**Goal of the exercise**
List the lines of this listing that hold the word "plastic".
###
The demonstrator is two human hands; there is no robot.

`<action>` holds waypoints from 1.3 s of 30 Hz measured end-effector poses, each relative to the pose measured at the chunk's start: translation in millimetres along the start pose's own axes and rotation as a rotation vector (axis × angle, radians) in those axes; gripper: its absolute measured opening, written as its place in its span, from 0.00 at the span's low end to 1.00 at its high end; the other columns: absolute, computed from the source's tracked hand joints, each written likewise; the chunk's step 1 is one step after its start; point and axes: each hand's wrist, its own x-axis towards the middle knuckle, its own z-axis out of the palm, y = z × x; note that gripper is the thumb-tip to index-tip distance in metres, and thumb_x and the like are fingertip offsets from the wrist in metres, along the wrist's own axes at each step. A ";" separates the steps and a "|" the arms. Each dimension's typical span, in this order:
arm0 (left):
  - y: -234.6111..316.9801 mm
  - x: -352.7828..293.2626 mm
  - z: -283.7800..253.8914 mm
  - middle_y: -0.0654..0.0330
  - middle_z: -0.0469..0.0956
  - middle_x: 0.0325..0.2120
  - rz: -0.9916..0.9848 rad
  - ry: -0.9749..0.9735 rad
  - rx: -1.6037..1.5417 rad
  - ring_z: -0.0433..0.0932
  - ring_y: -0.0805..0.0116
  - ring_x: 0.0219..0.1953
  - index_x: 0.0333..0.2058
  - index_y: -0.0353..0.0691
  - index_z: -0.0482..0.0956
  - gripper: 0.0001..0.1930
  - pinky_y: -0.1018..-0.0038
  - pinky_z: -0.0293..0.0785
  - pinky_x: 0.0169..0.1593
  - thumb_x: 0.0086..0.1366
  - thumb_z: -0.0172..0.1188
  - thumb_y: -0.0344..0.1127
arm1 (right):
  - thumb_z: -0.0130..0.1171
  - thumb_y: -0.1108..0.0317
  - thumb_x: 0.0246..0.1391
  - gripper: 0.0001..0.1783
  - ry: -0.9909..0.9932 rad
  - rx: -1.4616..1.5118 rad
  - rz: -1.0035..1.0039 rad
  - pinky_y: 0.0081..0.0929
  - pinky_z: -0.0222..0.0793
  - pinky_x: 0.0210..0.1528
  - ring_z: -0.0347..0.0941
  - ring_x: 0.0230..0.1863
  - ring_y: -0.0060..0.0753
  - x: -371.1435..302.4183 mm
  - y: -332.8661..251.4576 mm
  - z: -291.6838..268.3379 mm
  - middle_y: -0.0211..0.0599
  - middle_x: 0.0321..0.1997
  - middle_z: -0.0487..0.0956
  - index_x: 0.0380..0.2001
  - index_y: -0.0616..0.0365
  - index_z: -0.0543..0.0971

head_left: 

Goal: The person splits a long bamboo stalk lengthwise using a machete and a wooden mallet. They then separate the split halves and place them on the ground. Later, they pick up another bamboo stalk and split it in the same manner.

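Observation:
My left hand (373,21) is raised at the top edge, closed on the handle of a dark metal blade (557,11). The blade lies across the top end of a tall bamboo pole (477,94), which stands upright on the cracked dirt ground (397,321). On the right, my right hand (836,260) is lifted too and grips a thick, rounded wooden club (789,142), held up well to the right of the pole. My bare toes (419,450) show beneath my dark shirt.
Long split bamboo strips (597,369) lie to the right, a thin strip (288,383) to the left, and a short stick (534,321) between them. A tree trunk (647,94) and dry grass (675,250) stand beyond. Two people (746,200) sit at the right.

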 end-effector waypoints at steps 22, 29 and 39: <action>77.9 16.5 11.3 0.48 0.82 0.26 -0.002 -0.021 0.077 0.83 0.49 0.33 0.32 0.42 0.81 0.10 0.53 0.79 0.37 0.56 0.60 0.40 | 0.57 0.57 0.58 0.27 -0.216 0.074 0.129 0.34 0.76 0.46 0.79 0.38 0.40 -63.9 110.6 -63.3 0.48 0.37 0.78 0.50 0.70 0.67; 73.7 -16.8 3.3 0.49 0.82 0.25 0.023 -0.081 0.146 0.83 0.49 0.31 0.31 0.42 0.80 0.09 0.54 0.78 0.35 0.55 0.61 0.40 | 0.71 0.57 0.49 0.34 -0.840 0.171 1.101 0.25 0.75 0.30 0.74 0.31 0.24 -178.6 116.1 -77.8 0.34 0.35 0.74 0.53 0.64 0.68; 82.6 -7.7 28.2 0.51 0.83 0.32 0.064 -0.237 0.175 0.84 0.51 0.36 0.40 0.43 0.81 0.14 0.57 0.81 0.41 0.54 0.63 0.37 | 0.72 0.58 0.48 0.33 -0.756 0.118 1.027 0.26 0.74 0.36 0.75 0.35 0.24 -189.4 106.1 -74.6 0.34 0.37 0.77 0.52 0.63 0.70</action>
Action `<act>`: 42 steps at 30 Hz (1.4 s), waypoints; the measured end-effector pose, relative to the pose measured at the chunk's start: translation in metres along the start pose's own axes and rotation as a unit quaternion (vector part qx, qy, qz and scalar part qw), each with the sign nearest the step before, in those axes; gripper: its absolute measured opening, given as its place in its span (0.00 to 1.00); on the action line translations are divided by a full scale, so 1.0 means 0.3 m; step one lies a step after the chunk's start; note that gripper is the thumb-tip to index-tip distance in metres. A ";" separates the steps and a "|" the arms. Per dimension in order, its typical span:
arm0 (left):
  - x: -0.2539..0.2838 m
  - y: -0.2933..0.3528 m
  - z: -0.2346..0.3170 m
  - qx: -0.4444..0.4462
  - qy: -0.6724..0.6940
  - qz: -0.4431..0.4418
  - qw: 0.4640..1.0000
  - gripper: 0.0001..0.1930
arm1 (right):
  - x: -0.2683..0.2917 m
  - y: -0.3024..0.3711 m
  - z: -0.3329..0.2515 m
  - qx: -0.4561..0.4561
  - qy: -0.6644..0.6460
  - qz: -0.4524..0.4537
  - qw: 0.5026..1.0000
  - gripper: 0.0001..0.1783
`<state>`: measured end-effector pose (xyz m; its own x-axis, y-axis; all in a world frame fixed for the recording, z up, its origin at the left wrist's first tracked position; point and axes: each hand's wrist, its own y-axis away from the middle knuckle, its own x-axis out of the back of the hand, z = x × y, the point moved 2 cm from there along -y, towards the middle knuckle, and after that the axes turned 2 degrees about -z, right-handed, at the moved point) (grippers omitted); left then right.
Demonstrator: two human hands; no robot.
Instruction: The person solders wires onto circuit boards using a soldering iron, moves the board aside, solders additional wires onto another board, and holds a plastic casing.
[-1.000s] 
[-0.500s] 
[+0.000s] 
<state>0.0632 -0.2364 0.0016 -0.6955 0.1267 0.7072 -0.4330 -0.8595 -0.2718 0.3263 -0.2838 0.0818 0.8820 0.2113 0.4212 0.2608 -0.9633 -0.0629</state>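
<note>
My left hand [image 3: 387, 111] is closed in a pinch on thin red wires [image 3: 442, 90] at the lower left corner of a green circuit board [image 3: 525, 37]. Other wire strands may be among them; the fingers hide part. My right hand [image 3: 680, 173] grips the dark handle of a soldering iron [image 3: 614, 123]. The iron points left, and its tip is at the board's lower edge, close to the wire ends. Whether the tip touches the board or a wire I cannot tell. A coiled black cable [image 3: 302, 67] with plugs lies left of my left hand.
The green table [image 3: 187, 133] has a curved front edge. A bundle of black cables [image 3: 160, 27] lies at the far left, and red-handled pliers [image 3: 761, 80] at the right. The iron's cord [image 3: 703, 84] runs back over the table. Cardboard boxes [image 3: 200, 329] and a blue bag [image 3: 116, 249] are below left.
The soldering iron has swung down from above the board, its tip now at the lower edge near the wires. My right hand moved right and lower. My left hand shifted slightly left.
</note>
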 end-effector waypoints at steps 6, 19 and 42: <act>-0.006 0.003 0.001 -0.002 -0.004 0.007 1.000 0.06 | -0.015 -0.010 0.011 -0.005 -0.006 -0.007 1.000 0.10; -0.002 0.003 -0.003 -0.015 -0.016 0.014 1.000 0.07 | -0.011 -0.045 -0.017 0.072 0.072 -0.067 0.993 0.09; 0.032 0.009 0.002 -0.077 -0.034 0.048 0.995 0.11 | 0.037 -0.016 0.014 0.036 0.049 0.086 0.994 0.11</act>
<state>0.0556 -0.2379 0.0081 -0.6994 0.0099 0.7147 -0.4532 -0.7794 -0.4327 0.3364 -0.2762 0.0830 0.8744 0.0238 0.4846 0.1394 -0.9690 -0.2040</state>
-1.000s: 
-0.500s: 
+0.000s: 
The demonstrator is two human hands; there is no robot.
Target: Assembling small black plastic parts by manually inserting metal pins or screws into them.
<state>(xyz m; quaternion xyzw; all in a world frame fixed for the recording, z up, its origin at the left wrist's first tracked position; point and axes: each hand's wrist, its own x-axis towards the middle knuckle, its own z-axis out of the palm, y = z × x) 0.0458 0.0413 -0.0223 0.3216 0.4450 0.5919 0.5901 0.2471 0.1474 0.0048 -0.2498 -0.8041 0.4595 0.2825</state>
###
**Reply to the exercise**
Instruction: The person solders wires onto circuit boards using a soldering iron, moves the board aside, solders additional wires onto another board, and holds a plastic casing.
Target: Assembling small black plastic parts by manually inserting metal pins or screws into them.

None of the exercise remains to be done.